In terms of the total number of players drafted, this was a better year than the last two for the state. Illinois had nine players drafted this year, compared with 5 last year and 6 the year before. As such, the state was seventh highest among all states. California led with 36 total draftees, while Florida had 28, Texas had 26, Georgia and Michigan 13, and Alabama 12. Following Illinois were Ohio and Louisiana with 8 each, Virginia and South Carolina with 7 each, Oklahoma and North Carolina with 6 each, and Mississippi, Pennsylvania and Colorado with 5 each.

A ranking of seventh is good, and most would believe it indicates that Illinois is a top state for finding football talent. However, a closer examination of the draft this year confuses the issue somewhat. After all, California had four times as many draftees as Illinois, and 9 out of 255 is only 3.5% of the total. For that matter, when you combine all the states with Big 10 universities, there were 44 total draftees, which is only 17% of the total.

In addition, Illinois had no first round draft choices. Among those who did, California and Georgia led the nation with five each. This is an amazingly strong number for Georgia especially. Texas, Florida and South Carolina all had three first round draftees. Mississippi and Alabama had 2 each, and eight other schools had one each. But none were from Illinois.

Players in the first three rounds of the draft each year are considered most likely to stick with their teams, and Illinois did not fare well when all draftees from the first three rounds are compared.

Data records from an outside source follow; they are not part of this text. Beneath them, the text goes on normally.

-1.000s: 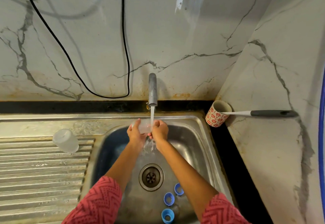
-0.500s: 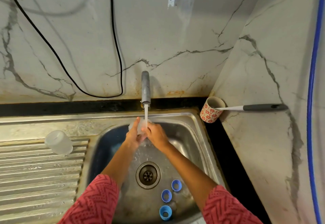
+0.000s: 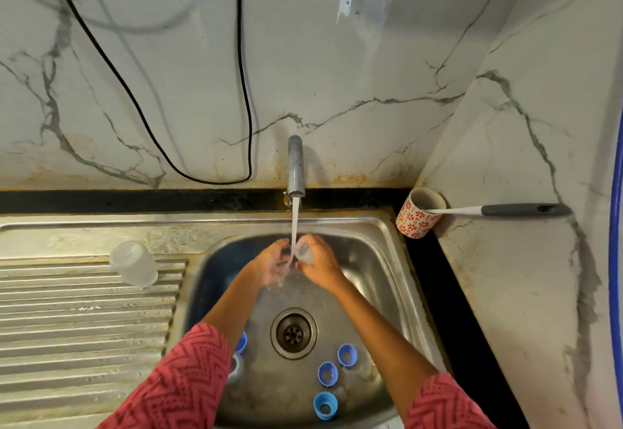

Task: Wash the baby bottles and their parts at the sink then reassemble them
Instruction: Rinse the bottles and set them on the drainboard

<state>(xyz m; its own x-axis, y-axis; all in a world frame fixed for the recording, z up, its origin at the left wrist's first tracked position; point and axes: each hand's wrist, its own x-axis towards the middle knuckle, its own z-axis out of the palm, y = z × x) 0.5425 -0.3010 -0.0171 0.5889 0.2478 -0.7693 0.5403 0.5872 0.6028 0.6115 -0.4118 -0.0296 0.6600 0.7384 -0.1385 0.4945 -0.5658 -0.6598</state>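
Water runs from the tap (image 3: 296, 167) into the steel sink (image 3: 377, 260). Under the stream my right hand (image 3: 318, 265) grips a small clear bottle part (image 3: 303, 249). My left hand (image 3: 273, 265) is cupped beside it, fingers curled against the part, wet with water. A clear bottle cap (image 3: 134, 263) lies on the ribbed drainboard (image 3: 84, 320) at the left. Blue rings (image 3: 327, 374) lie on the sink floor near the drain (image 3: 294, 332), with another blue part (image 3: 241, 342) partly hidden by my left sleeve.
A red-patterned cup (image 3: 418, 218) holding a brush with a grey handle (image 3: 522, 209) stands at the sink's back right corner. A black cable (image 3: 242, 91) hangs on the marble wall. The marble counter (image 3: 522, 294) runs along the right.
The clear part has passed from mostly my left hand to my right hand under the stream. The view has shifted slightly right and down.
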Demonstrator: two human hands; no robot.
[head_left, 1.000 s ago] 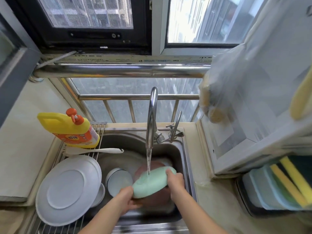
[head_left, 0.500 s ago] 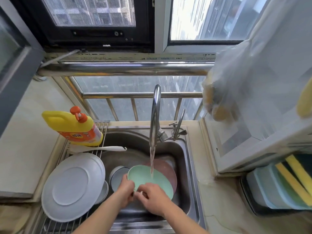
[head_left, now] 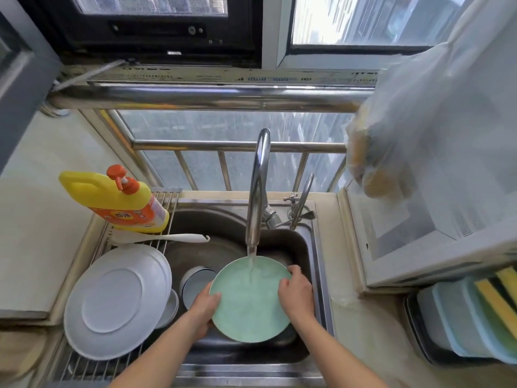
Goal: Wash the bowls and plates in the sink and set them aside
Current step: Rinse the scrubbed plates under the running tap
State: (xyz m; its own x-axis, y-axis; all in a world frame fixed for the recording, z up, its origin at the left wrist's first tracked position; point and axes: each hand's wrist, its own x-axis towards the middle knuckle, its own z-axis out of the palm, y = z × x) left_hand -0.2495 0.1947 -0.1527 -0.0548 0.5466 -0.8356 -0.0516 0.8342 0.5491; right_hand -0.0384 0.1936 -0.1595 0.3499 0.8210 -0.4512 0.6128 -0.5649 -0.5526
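Observation:
A mint-green plate [head_left: 246, 303] faces up over the steel sink [head_left: 313, 247], under running water from the tap [head_left: 258, 186]. My left hand [head_left: 204, 306] grips its left rim, thumb on the face. My right hand [head_left: 295, 295] grips its right rim, fingers curled over the edge. A white bowl with a dark rim [head_left: 193, 281] stands in the sink left of the plate. White plates [head_left: 114, 301] lie upside down on the wire rack [head_left: 84, 365] at the left.
A yellow detergent bottle [head_left: 117, 200] and a white ladle [head_left: 167, 238] lie at the rack's far end. A second small tap [head_left: 300, 203] stands behind the sink. A covered appliance [head_left: 419, 208] and a tub with sponges [head_left: 475, 312] fill the right counter.
The green plate has been turned from tilted on edge to flat and face up under the stream. My right hand moved from the near rim to the right rim. The pink plate beneath is now hidden.

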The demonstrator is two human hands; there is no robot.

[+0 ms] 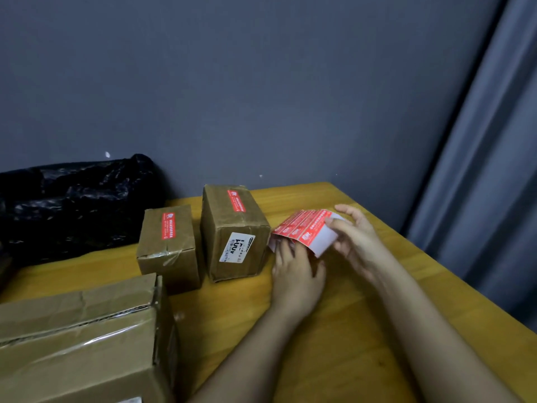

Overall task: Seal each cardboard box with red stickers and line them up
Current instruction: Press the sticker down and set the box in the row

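Note:
Two small cardboard boxes stand side by side at the back of the wooden table (pixel 334 330). The left box (pixel 168 245) and the taller right box (pixel 235 234) each carry a red sticker on top. A sheet of red stickers (pixel 302 228) on white backing hovers just right of the taller box. My left hand (pixel 296 274) holds its near edge from below. My right hand (pixel 353 237) pinches the sheet's right side, thumb on the white backing. A large cardboard box (pixel 81 341) with clear tape sits at the lower left, without a red sticker in view.
A crumpled black plastic bag (pixel 72 205) lies at the back left against the grey wall. A grey curtain (pixel 488 170) hangs to the right. The table's right edge (pixel 436 251) runs diagonally near my right arm.

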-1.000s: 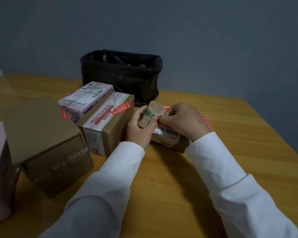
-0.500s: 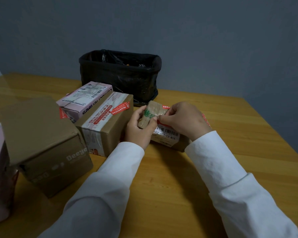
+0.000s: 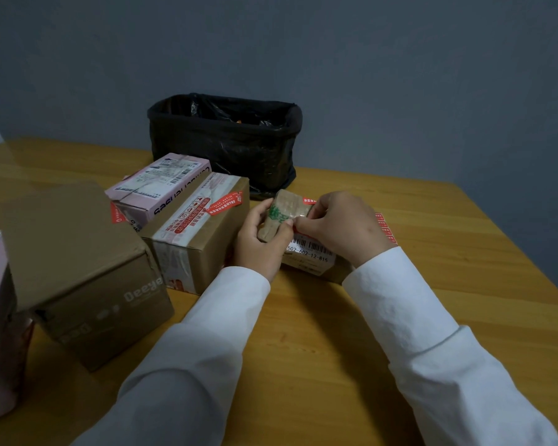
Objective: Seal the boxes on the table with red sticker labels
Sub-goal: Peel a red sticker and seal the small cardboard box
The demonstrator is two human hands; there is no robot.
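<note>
The left hand is gripping a small brown parcel, fingers curled round it, holding it just above a flat box lying on the counter. The right hand is pinching a red sticker against the parcel's top edge. Just left, a taped brown box is sitting with a red sticker already on it, a black bin behind.
</note>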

In the first three rounds, the state of Illinois had only two draftees, second rounders Kelvin Hayden of Illini fame and Iowa's Matt Roth.

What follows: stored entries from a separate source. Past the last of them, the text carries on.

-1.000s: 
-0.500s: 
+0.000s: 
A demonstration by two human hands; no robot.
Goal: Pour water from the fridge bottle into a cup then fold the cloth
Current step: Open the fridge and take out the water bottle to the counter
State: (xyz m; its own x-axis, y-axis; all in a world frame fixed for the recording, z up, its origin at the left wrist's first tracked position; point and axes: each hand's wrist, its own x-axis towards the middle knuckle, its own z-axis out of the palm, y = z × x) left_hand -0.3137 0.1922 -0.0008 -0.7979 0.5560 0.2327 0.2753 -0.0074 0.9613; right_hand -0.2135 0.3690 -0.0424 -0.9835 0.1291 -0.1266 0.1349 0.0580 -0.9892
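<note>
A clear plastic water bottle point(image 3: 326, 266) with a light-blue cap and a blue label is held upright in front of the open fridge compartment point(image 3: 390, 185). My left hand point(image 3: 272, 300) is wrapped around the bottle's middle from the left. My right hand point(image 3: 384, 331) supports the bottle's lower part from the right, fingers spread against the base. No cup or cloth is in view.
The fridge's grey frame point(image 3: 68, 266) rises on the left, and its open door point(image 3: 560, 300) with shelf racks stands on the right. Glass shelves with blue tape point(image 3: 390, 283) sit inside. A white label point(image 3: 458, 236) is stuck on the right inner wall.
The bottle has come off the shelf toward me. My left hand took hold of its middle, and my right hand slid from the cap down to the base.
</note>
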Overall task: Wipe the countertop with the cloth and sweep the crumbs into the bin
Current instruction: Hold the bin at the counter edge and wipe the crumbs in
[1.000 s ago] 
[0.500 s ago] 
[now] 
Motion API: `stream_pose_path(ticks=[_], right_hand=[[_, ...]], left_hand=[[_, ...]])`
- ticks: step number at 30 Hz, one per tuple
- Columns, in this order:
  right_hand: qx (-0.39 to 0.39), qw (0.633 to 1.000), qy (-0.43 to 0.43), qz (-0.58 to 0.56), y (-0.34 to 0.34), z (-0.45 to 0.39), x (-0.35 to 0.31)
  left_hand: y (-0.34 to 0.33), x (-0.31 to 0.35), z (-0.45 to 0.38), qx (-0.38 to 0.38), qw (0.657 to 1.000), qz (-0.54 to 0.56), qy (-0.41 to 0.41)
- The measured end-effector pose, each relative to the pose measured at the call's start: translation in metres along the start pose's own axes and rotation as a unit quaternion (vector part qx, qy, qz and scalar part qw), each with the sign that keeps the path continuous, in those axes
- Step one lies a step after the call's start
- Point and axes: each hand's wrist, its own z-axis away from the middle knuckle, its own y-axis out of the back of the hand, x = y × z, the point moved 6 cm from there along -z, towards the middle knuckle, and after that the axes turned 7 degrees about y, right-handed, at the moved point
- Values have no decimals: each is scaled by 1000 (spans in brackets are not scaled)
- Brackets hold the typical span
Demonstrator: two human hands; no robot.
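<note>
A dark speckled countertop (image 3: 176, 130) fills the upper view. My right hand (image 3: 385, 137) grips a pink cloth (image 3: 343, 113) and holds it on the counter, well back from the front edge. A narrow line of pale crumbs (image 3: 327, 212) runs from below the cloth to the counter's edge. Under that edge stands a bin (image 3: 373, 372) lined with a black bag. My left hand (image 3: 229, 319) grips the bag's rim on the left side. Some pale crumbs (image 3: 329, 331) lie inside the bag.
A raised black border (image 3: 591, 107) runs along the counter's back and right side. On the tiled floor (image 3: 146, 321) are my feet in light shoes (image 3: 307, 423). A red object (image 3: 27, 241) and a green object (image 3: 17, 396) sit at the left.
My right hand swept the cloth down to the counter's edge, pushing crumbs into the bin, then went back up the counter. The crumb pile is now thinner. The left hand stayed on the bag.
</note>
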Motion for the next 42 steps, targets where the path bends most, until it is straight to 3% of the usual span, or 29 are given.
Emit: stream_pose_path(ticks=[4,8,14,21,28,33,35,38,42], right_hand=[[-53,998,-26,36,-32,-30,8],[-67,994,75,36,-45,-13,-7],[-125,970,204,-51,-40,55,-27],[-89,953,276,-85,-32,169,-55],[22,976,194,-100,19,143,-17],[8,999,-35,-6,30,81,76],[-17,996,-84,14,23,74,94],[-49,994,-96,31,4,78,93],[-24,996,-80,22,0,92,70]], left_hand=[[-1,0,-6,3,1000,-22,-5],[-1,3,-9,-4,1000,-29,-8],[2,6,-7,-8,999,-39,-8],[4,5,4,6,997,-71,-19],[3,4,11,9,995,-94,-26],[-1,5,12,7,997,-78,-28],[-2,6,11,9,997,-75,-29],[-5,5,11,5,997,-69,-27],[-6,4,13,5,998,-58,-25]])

By comparison, California had 14 players drafted in the first three rounds, Florida and Texas had 12 each, and Georgia had 11. These four states are clearly the runaway leaders for draftees this year (and most years), and there is a big dropoff afterward. Ohio and Alabama had four draftees each; Colorado, South Carolina, Louisiana, and Mississippi had three each; and Illinois tied Michigan, Maryland, Oklahoma, Arkansas, Virginia, Tennessee, Massachusetts, Kentucky, New York, Canada, Indiana, and Missouri with two each.

Besides the two second round draftees Roth and Hayden, the other draftees with Illinois backgrounds are Iowa safety Sean Considine, fourth round; linebacker James "Boomer" Grigsby of Illinois State, tight end Jerome Collins of Notre Dame and Cincinnati linebacker Tyjuan Hagler, fifth round; and Ball State receiver Dante Ridgeway, Wisconsin defensive tackle Jason Jefferson and Ball State punter Reggie Hodges, sixth round.

Missouri running back Damien Nash was drafted in the fifth round, and he did play his senior year of high school at East St. Louis, Illinois. However, he only moved to Illinois temporarily to follow his coach and listed St. Louis as his hometown with the NFL. Thus, he is not included in Illinois' total.

Hayden was a highly rated defensive back at Chicago Hubbard, and Notre Dame's Collins was a hot tight end prospect at Wheaton Warrenville South. But all of the other Illinois draftees went under the radar in high school and developed to their full potential only while playing college ball. Most came from smaller schools that are not recruited heavily.

My column last year listed the players rated the highest by recruiting guru Tom Lemming in his summer of 1999 "Prep Football Report". Of that group, Collins was the only player in the highest grouping to be drafted, either last year or this. Kankakee Bishop McNamara's Hagler, not recruited heavily by Illinois due to academic concerns, was the only player in the next highest grouping to make it to the NFL on draft day. Jefferson received no special rating at all, but the Chicago Leo product did get mention under the separate heading "Other Illinois stars".

Considine was a star running back at Byron, Illinois, before walking on at Iowa without a scholarship. After redshirting his first year, Considine became a standout safety for the Hawkeyes. Grigsby is a hometown hero in Canton. Unheralded and unrecruited, he became an Illinois State superstar after redshirting his first year. And Hodges was a star punter at Champaign Centennial who had an outstanding career at Ball State. Illinois was not in the market for a punter five years ago, for those who wonder. None of these fifth-year players received any mention by Tom Lemming.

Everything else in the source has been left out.